Perhaps it's time to revisit that issue...


----------



## Cavi (Jan 20, 2007)

Hi...I wanted to let you know I saw both of your responses to my post and that I will answer them later...For you to understand (maybe maybe not) I'll have to go more into my life...Right now I have her hanging around me like a hawk....
ugggggggggggg....I want to give you the consideration of answering as you have done by replying......RIMH


----------



## ThatLady (Jan 20, 2007)

RIMH, you have my deepest empathy. There's nothing like being told that you'll be the cause of someone else's death if you do what's right for you. It's a nightmare!

The thing you must realize is, if this woman decides to run her car into a tree, that's her decision. It has absolutely nothing to do with you! Furthermore, it's rare as hen's teeth that people who threaten such things actually DO them. It's a control issue, RIMH. It's the way she keeps you on a string.

My heart goes out to you.


----------



## Cavi (Jan 20, 2007)

David Baxter said:


> And you're still in it because she threatened suicide if you left?
> 
> Perhaps it's time to revisit that issue...



Well theres a little more to it than that...I had developed OCD by the time I was 4 years old, the OCD had me so paralyzed that at 14 I developed agoraphobia...
Plus I have a learning disability, yadda yadda...When I met K she offered me the world...She would not make me leave the house or get a job if I became her partner and basicly revolved my world around her...

Hey what can I say perfect setup, I could do it, not have to face my fears...
not be ridiculed b/c I couldn't learn as fast as other people and in some things not be able to learn at all...It was great, I was bought whatever I wanted etc. but than in 1997 i started to realize I made a bargain with the devil...

She bought me a pc and i discovered chatrooms and I started to realize people weren't so bad...I started working on my OCD  but than at the end of 1997 I fell into my first deep depression...I wanted to work on me, change who I was and make something of my life...K felt threatened and started undermining me saying you don't want to go to work, people will laugh at you...She started telling me things were happening that really weren't...
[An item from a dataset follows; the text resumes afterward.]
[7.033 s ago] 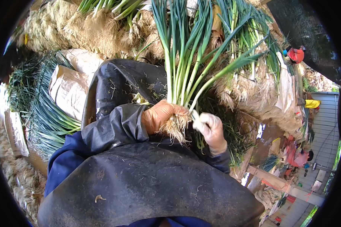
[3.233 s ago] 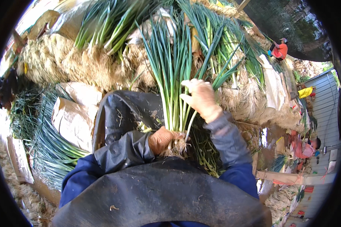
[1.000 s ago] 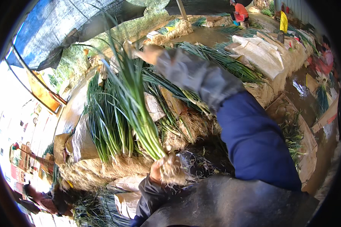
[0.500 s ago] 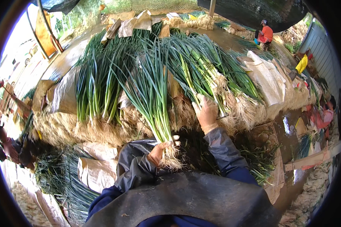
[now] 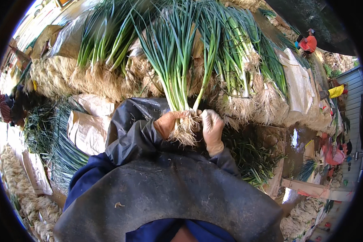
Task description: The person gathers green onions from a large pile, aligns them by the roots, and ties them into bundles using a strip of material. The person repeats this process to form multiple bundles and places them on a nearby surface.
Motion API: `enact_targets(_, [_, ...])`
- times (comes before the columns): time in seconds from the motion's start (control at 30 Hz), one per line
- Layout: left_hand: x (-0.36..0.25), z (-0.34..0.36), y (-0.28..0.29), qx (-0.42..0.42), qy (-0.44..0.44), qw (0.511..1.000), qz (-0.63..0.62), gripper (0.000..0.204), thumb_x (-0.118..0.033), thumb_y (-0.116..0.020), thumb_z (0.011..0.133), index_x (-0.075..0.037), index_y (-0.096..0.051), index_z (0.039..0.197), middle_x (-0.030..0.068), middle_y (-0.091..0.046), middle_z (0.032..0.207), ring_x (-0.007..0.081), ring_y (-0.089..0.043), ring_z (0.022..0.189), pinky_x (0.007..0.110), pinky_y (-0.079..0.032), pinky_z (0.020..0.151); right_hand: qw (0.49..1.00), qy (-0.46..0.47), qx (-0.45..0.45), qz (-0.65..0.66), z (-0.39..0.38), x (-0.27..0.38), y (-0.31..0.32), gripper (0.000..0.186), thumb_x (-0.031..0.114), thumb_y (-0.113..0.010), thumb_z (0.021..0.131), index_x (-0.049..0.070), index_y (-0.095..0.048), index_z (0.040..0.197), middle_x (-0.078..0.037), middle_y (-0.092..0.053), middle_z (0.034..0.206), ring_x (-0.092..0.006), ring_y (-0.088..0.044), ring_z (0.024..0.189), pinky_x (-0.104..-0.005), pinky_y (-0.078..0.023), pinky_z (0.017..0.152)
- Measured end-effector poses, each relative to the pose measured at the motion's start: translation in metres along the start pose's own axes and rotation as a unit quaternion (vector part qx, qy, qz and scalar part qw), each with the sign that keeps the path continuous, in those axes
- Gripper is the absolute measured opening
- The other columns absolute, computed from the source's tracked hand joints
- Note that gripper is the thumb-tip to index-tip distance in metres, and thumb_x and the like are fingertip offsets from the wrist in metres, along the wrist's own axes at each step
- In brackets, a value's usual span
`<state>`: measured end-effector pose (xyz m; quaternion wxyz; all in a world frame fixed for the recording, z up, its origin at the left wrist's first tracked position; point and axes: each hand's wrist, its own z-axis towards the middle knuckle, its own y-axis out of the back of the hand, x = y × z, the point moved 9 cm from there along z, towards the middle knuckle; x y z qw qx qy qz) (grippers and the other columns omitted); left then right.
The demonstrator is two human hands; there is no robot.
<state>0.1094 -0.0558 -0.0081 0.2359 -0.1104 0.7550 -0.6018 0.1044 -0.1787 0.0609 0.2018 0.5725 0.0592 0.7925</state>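
My left hand [image 5: 167, 123] is wrapped round the lower stems of a bunch of green onions [image 5: 175, 88], just above their pale, stringy roots [image 5: 183, 133]. The long dark green leaves fan upward and away from me. Close against the bunch's right side, my right hand [image 5: 212, 131] is closed at the base of another green onion [image 5: 205, 82], which leans slightly right. Its root end is partly hidden by my fingers. Beyond my hands, more green onions [image 5: 103, 44] lie on the left of the pile, and a looser heap [image 5: 240, 60] lies on the right.
Thick rows of roots [image 5: 64, 76] form the pile's front edge. Brown paper sheets [image 5: 90, 133] and cut leaves [image 5: 250, 161] lie beside me. A dark apron [image 5: 169, 189] covers my front. A person in orange [image 5: 308, 43] crouches far right; a wooden beam [image 5: 316, 189] lies nearer.
My right hand has come back from the heap with a green onion and now meets the bunch in my left hand. The view has tilted down.
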Motion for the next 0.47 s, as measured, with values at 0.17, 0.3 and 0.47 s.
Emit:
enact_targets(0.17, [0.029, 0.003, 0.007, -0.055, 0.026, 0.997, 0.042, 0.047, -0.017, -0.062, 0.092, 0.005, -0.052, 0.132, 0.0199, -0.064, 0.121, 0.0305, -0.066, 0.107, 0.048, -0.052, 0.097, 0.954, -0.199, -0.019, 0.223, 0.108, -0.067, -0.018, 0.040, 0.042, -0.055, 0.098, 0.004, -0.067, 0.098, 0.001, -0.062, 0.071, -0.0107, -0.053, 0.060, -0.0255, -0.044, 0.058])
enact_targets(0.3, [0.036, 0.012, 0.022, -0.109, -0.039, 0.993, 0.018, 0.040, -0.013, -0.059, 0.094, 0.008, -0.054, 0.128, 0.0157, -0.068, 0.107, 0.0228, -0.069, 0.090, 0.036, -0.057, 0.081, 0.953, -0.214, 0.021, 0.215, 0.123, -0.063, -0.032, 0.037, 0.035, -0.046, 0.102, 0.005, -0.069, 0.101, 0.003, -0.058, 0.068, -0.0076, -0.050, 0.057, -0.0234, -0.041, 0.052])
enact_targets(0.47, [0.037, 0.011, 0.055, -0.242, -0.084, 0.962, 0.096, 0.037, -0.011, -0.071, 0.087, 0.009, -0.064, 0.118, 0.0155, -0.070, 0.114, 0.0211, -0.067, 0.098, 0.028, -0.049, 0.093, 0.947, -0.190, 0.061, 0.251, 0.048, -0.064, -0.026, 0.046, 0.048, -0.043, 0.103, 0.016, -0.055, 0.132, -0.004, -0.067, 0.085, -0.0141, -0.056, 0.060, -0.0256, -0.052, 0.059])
In April 98 I was set to comitt suicide, I told K and she started with why am I so bad and made the whole thing about her...I clammed up and if it wasn't for my mother I would of died on my birthday...My mom figured out what I was up to, went up against K to let me go to therapy...

Enters ex T...when i first started therapy my ex T told me I needed space from K and she helped me alot...two months after I started therapy my ex T wanted K to come to session, that was the downfall of therapy...K and my ex T became friends, emailing one another, talking on the phone etc...

In 99 my mom and dad died 1 month apart and i felt like my world had been turned upside down, I wasn't able to leave my ex T and start all over again, so I stayed 8 years I stayed...I wanted to leave K MANY times and my ex T told me no, not to leave that K loved me and that i was painting K black...

my diagnosis was major depression and Borderline...(Which my new T says the borderline diagnosis is a farce) everything became MY FAULT!!!!!!!!!!!!..

ANYTIME I would say something negative about k it was ME painting K black...K had done nothing wrong and that my ex T needed to change the way I think....Theres a whole lot to this ex T story.....

In Feb 06 I had a psychotic meltdown, in April 06 I couldn't take it anymore and I walked out on my ex T and terminated....May 06 I tried to comitt suicide and landed in ICU...

The reason i was able to tolerate K for so long after I started therapy was b/c my ex T would b" slap me verbally to put me in line and she made sure I knew it was me and not K...Now that I'm away from my ex T, K is driving me bonkers again......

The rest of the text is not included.